* YOUR ASSIGNMENT *
Keeping every character in place, output all the data.
□ □ □ □ □ □ □
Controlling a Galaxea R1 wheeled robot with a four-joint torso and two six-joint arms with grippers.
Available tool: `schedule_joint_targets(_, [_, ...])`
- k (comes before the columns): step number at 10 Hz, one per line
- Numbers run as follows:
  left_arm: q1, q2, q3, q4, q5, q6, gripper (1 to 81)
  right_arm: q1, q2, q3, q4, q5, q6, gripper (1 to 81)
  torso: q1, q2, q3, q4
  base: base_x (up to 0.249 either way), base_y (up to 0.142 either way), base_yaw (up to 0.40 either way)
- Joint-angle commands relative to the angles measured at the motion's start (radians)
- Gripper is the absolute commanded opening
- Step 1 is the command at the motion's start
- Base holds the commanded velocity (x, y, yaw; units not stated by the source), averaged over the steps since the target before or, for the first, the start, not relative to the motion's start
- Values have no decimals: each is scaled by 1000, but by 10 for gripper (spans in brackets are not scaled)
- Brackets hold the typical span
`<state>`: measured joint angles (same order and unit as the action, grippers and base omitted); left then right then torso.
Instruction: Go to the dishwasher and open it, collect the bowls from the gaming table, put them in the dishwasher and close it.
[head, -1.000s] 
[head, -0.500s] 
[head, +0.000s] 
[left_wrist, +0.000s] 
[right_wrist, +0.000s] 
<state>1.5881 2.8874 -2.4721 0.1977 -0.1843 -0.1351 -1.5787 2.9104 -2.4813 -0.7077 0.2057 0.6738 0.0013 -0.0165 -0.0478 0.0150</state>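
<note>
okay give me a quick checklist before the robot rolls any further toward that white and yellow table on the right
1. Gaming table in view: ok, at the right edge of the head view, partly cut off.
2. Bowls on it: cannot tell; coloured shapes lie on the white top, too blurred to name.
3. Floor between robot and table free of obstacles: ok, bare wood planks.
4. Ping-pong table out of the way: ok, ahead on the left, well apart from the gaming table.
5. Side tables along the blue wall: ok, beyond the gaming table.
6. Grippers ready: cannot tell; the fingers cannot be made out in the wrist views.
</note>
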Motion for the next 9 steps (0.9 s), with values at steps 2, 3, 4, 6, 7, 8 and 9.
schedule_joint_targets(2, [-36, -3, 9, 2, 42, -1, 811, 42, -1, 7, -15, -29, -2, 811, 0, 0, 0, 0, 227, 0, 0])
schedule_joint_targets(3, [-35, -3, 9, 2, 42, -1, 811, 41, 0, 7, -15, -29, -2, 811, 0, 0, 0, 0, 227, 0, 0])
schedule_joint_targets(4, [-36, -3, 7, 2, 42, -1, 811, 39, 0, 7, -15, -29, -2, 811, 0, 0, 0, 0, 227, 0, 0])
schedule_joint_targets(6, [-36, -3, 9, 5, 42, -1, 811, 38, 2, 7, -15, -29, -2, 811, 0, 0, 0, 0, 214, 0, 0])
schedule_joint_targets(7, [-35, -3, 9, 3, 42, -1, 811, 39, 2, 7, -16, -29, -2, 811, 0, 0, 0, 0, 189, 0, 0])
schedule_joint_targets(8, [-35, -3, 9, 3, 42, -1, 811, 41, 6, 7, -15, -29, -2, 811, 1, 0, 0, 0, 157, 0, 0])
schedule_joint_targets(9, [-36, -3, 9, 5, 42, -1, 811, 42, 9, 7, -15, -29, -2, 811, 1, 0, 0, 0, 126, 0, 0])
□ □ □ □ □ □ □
* RESPONSE TO THE TASK *
Controlling a Galaxea R1 wheeled robot with a four-joint torso and two six-joint arms with grippers.
Available tool: `schedule_joint_targets(_, [_, ...])`
- k (comes before the columns): step number at 10 Hz, one per line
- Numbers run as follows:
  left_arm: q1, q2, q3, q4, q5, q6, gripper (1 to 81)
  right_arm: q1, q2, q3, q4, q5, q6, gripper (1 to 81)
  torso: q1, q2, q3, q4
  base: base_x (up to 0.249 either way), base_y (up to 0.142 either way), base_yaw (up to 0.40 either way)
- Joint-angle commands relative to the angles measured at the motion's start (radians)
- Gripper is the absolute commanded opening
- Step 1 is the command at the motion's start
- Base holds the commanded velocity (x, y, yaw; units not stated by the source), averaged over the steps since the target before or, for the first, the start, not relative to the motion's start
- Values have no decimals: each is scaled by 1000, but by 10 for gripper (spans in brackets are not scaled)
- Brackets hold the typical span
`<state>`: measured joint angles (same order and unit as the action, grippers and base omitted); left then right then torso.
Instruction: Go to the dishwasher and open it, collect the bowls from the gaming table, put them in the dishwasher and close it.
[head, -1.000s] 
[head, -0.500s] 
[head, +0.000s] 
[left_wrist, +0.000s] 
[right_wrist, +0.000s] 
<state>1.5881 2.8874 -2.4721 0.1977 -0.1843 -0.1351 -1.5787 2.9104 -2.4813 -0.7077 0.2057 0.6738 0.0013 -0.0165 -0.0478 0.0150</state>
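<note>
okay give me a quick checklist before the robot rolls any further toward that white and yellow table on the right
1. Gaming table in view: ok, at the right edge of the head view, partly cut off.
2. Bowls on it: cannot tell; coloured shapes lie on the white top, too blurred to name.
3. Floor between robot and table free of obstacles: ok, bare wood planks.
4. Ping-pong table out of the way: ok, ahead on the left, well apart from the gaming table.
5. Side tables along the blue wall: ok, beyond the gaming table.
6. Grippers ready: cannot tell; the fingers cannot be made out in the wrist views.
</note>
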Motion for the next 9 steps (0.9 s), with values at steps 2, 3, 4, 6, 7, 8 and 9.
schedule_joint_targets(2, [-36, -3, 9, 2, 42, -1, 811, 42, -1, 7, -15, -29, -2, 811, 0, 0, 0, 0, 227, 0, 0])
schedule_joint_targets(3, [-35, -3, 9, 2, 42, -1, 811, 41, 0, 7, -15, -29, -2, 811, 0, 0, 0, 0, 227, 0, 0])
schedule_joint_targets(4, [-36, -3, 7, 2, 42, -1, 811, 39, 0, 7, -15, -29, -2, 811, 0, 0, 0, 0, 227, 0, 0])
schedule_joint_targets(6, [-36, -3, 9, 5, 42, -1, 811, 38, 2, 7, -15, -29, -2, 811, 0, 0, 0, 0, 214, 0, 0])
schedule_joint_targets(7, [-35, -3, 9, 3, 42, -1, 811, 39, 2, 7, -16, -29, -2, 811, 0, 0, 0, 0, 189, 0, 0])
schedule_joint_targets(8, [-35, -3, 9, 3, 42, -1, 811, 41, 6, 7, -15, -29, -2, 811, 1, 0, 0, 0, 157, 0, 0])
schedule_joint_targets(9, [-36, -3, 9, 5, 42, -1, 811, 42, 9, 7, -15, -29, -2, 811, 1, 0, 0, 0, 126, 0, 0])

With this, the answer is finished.